Alhasil, saya pun harus banyak berhenti untuk berteduh jika hujan yang mengguyur rapat dan deras.

Namun, motoran sendirian dan kehujanan di sepanjang jalan nyatanya tak membuat saya merasa nelangsa-nelangsa amat.

Sebab, setiap berteduh, ada saja orang—yang tentu saya tak kenal—mengajak berbincang, begitu akrab, seolah kami pernah kenal sebelumnya.

Seperti misalnya saat saya memasuki Kudus, Jawa Tengah. Beberapa saat sebelum melintasi jembatan ikonik “Kudus Kota Kretek”, awalnya hanya gerimis kecil-kecil. Sehingga saya masih berani untuk menerabas.

Akan tetapi, persis saat melintasi jembatan, gerimis kecil-kecil tadi seketika berubah jadi hujan deras. Saya pun lantas sesegera mungkin memacu motor, mencari tempat berteduh terdekat.

“Weh, bawa tas gunung, mau muncak po, Mas? Jangan nekat, Mas, musimnya kayak gini,” ujar seorang pria gemuk di samping saya saat kami sama-sama berteduh di sebuah mini market.

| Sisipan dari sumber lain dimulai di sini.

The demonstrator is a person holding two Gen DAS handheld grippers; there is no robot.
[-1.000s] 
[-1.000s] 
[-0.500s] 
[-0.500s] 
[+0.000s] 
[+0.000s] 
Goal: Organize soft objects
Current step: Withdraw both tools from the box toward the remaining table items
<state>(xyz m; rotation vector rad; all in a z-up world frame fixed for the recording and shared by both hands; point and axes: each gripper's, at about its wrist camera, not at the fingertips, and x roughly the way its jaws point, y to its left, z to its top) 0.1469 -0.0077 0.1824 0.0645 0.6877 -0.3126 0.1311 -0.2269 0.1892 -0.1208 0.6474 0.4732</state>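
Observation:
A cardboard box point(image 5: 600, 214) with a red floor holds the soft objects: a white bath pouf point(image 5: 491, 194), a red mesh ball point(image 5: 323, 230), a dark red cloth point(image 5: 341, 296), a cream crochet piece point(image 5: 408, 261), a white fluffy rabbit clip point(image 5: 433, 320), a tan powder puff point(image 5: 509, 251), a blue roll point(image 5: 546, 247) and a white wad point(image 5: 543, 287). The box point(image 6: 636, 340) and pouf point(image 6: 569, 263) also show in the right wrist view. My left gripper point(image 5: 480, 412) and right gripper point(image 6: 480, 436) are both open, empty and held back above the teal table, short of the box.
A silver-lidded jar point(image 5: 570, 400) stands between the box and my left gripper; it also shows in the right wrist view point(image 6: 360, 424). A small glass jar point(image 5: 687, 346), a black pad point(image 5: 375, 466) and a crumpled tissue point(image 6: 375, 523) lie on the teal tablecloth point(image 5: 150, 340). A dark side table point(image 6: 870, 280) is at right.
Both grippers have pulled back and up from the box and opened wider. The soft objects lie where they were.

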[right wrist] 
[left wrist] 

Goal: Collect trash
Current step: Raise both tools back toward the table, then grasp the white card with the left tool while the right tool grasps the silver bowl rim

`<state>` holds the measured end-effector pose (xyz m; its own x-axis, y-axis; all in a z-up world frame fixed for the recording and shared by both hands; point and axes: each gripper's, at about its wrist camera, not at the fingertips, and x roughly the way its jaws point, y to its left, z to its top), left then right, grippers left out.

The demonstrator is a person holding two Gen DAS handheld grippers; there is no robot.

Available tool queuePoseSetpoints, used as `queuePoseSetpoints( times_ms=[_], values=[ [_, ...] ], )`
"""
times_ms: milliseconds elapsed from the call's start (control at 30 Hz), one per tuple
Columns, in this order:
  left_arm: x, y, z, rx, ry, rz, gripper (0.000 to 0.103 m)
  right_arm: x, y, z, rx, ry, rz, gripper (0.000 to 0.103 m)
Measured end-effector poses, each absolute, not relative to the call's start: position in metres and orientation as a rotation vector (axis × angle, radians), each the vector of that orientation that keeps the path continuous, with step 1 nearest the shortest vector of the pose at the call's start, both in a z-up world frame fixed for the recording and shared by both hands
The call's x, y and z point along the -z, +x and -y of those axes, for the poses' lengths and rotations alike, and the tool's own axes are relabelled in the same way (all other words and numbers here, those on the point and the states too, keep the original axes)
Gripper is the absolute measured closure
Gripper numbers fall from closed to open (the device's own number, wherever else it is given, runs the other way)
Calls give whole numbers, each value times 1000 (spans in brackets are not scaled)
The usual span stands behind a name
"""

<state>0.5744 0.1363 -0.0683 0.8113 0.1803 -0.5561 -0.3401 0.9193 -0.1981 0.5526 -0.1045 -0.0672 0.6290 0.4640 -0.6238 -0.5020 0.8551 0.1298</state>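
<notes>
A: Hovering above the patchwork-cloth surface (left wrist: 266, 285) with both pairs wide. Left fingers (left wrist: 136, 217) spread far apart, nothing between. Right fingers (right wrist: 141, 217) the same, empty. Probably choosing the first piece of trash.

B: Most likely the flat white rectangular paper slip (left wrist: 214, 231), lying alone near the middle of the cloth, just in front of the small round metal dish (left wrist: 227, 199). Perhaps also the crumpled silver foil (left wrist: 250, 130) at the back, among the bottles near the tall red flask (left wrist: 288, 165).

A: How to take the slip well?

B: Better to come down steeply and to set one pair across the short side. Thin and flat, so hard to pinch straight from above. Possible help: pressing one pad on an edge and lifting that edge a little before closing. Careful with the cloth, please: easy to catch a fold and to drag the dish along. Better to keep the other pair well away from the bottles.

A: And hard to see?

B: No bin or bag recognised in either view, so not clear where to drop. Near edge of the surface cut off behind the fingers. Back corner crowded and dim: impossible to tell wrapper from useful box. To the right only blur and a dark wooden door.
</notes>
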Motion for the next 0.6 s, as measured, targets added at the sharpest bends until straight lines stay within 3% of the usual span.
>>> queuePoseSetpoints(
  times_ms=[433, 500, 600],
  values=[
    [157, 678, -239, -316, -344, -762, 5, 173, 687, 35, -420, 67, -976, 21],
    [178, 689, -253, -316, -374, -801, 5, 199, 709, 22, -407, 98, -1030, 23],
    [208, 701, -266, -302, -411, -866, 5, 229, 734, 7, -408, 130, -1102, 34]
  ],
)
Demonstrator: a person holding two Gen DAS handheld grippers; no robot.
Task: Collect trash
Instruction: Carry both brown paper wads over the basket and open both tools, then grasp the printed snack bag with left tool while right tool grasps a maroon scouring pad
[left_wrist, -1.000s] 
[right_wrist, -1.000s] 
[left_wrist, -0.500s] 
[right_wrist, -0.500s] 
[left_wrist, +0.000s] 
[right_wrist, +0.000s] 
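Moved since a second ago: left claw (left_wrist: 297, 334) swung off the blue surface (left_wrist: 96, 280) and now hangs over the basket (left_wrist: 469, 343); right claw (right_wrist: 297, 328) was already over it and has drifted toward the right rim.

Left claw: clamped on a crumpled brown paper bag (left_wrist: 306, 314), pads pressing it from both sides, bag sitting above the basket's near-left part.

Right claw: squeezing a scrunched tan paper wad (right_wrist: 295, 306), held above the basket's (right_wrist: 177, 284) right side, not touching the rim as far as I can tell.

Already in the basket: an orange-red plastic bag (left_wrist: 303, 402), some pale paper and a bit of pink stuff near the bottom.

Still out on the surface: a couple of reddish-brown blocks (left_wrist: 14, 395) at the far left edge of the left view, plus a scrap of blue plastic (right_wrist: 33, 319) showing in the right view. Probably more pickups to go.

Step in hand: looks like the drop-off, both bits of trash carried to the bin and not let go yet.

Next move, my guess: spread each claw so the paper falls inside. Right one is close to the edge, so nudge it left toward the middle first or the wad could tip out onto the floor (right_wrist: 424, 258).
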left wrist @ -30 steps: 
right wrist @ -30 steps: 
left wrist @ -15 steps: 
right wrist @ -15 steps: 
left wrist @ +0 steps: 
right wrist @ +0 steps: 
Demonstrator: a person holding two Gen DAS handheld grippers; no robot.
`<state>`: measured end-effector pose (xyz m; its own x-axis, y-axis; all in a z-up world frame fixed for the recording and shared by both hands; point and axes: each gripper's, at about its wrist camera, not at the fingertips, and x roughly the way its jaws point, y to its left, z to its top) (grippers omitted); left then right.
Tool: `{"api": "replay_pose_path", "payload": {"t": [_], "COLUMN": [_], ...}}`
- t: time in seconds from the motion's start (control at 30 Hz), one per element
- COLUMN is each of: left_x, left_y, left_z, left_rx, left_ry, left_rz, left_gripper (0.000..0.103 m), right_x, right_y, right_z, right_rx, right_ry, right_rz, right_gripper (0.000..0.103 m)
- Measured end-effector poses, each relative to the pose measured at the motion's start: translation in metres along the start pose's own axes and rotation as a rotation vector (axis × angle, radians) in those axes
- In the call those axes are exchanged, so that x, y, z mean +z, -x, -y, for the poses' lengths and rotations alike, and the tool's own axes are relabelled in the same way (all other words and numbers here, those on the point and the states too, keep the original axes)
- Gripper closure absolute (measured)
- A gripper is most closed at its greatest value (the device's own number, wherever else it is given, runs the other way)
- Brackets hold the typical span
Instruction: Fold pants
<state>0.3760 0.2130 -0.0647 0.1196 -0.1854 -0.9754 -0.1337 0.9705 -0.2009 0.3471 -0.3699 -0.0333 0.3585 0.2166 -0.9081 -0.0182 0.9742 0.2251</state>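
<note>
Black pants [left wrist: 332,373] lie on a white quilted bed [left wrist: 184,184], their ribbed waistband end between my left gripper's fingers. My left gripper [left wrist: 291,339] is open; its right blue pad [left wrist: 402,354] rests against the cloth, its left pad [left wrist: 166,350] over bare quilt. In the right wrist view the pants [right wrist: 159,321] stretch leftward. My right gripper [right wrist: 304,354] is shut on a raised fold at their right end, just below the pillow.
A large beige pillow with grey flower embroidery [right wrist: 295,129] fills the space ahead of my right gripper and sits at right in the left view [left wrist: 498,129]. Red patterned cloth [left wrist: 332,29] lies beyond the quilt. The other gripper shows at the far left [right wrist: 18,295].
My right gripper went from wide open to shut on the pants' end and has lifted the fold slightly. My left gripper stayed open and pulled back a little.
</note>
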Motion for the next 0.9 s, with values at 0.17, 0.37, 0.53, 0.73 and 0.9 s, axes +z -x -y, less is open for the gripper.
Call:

Mboten (tidak), Mas, mau ke Jogja,” jawab saya sembari tersenyum.

Tak lama setelah itu, pria berumur kisaran 30an tahun itu menyodori saya sebatang rokok yang baru saja ia beli dari mini market tersebut.

Lantas, kami pun berbincang panjang sembari menunggu hujan sedikit mereda. Sesekali juga melempar candaan

Bahkan, ia sempat berpamitan saat hendak melanjutkan perjalannya ke Semarang.

“Aku disik (duluan), Mas. Alon-alon wae (Pelan-pelan saja),” ujarnya.

Kepedulian pada musafir yang kehujanan

Tak berhenti di situ, hujan deras pun memaksa saya harus kembali berhenti dan mencari tempat berteduh saat saya tiba di Kopeng, Jawa Tengah.

Saya sempat bingung harus berteduh di mana. Lantaran tak ada mini market atau toko dengan emperan luas yang bisa dijangkau untuk berteduh.

Maka, saya pun berteduh ngasal di teras rumah warga setempat.

Ilustrasi – Menemukan keramahan dala perjalanan Rembang ke Jogja yang tak ditemui di Surabaya. (Aly Reza/Mojok.co)

“Masuk sini aja, Mas. Deres, pasti lama itu.” Suara itu datang dari dalam rumah, sedikit mengagetkan saya yang berdiri menggendong tas gunung sembari mendekap tas berisi laptop.

Oh nggeh, Bu, matur nuwun. Mpun teng mriki mawon (Oh iya, Bu, terima kasih. Sudah di sini saja),” belas saya.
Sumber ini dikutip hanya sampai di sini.